That’s what passes for female representation in Charlottesville’s dozens of monuments, from Homer and multiple likenesses of Thomas Jefferson scattered across Grounds at the University of Virginia, past explorers George Rogers Clark on University Avenue and Lewis and Clark on West Main, and over to the most prominent statues in town: Robert E. Lee, Stonewall Jackson, and Johnny Reb.
“When you look around, you just think it’s not right, the way that it is,” says Daugherty.
So why hasn’t the city, which is 51.6 percent female, honored any women?
In part, this is a national problem. “Statues of women never get names,” notes journalist Kriston Capps in a CityLab story called “The Gender Gap in Public Sculpture.” “They’re archetypes, symbols, muses, forces.” Of the hundreds of statues in New York City and Washington, D.C., he writes, each city has just five statues that depict historic women. “There are 22 statues of men in Central Park alone, but not one (non-fictional) woman.”

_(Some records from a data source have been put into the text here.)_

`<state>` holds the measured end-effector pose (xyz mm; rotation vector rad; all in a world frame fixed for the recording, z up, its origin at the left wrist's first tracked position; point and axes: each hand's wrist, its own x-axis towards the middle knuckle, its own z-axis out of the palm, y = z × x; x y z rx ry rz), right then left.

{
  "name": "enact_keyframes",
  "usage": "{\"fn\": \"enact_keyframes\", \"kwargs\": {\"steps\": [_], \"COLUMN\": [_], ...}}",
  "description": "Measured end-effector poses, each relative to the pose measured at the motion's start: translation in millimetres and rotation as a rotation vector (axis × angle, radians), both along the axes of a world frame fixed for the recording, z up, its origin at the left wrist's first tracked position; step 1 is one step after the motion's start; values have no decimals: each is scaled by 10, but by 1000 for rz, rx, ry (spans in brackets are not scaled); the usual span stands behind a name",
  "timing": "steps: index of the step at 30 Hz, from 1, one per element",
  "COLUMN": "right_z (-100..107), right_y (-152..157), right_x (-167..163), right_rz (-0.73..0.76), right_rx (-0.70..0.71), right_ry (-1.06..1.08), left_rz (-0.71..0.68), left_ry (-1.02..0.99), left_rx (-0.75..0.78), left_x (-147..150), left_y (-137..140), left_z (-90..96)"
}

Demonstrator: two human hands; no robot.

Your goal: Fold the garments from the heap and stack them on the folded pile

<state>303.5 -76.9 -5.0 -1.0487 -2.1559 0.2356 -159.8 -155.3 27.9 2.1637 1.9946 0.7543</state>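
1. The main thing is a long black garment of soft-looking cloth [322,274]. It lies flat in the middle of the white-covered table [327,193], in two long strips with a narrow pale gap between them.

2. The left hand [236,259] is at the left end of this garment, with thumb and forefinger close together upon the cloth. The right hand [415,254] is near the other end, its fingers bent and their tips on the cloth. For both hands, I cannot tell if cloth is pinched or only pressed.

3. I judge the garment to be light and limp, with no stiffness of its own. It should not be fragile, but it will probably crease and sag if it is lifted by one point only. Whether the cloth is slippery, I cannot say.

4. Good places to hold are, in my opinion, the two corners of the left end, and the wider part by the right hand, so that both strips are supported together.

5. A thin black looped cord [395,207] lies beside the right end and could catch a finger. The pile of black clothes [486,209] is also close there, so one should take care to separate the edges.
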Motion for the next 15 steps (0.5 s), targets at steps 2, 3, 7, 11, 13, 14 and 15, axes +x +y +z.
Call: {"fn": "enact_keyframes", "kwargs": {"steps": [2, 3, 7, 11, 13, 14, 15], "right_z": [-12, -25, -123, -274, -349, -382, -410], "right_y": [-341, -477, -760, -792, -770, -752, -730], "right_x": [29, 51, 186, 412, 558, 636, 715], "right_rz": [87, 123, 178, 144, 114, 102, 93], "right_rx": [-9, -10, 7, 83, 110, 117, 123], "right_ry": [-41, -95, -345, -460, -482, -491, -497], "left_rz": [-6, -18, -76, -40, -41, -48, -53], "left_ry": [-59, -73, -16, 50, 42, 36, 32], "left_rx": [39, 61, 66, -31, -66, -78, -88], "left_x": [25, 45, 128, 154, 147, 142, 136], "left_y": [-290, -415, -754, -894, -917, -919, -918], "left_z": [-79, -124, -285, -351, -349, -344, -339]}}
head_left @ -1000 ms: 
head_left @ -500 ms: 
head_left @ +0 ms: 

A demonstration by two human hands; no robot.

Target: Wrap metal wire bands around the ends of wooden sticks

The explanation has to do with who, historically, has commissioned the building of monuments, and for what reasons.
In Charlottesville, the story we tell through our most prominent public monuments was largely written by one man: Paul Goodloe McIntire. As a 5-year-old boy, McIntire reputedly shook his fist at Union troops as they marched past his house in 1865, marking the end of the Confederacy. Decades later, McIntire got his revenge by gifting the city a series of segregated parks and installing the now-infamous statue of Lee, along with Stonewall Jackson, Lewis and Clark, and George Rogers Clark. (McIntire himself is memorialized in a bust behind the Albemarle Charlottesville Historical Society).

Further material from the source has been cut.